6. Interpretation, neighboring methods, and limitations
Point2RBox-v3 is best understood as a method that recasts point-supervised OOD as a coupled problem of pseudo-label refinement and label-assignment control. Relative to the original Point2RBox, which learned regression from synthetic visual patterns and transform consistency on an FPN-free detector, Point2RBox-v3 moves toward a more conventional FPN detector by restoring multi-level assignment through dynamically estimated pseudo scales (Yu et al., 2023). Relative to Point2RBox-v2, which relied on spatial layout, Voronoi watershed, and all-P3 assignment, Point2RBox-v3 keeps the same backbone detector but uses pseudo labels directly for assignment and uses scene-adaptive mask selection to compensate for the density dependence of watershed (Yu et al., 6 Feb 2025).
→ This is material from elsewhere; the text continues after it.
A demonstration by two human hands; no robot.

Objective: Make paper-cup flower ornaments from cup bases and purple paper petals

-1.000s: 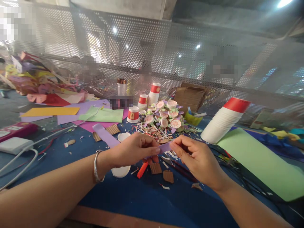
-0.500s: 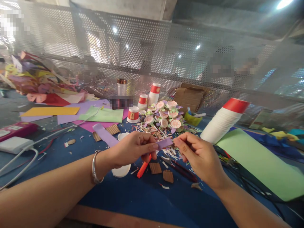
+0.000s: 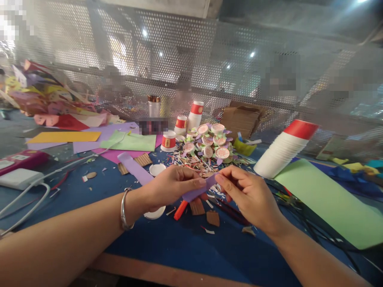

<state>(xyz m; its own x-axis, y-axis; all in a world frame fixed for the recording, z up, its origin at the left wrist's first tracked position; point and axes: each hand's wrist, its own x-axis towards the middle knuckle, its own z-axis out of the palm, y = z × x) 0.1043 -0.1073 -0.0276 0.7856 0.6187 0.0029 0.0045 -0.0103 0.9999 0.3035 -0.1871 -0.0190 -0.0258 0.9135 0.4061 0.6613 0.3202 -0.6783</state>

The relation to other point-supervised OOD lines is instructive. The SAM-based P2RBox uses point-prompted SAM masks, a Constrainer Module, an Inspector Module, and symmetry-axis estimation to generate pseudo rotated boxes before training standard detectors (Cao et al., 2023). PointOBB-v3 instead uses multi-view MIL, Scale-Sensitive Consistency, Scale-Sensitive Feature Fusion, symmetry-based Self-Supervised Angle loss, Dense-to-Sparse matching, and an end-to-end detector branch with Instance-Aware Weighting (Zhang et al., 23 Jan 2025). Point2RBox-v3 differs from both: it neither centers its design on MIL-based pseudo-box emergence nor on synthetic-pattern priors, but on self-bootstrapped pseudo-label assignment and scene-dependent mask supervision (Zhang et al., 30 Sep 2025).
The paper explicitly identifies several limitations. PLA gain may be smaller when object scales are uniform, because its advantage is improved scale-aware assignment. Performance in sparse scenes remains partly dependent on SAM characteristics; the authors note that SAM is more sensitive to color than to texture or edges, so it can fail when sparse objects blend with their surroundings or have unclear boundaries. Some categories, including basketball court and ground track field, remain difficult because of weak boundaries or ambiguous segmentation. The method also introduces additional engineering complexity through the progressive assignment schedule, MobileSAM integration, prior-guided scoring, and scene-routing logic (Zhang et al., 30 Sep 2025).
The future directions stated for the method are correspondingly practical rather than purely architectural: richer prompts for SAM, edge-aware algorithms to generate rough mask prompts, more holistic architectural upgrades, and more inventive loss designs to extract stronger supervision from extremely sparse annotations. This suggests that Point2RBox-v3 should be read less as the end of the Point2RBox line than as a reorganization of weak supervision around a single thesis: pseudo labels matter not only as regression targets, but as dynamic control signals for how the detector allocates responsibility across scale.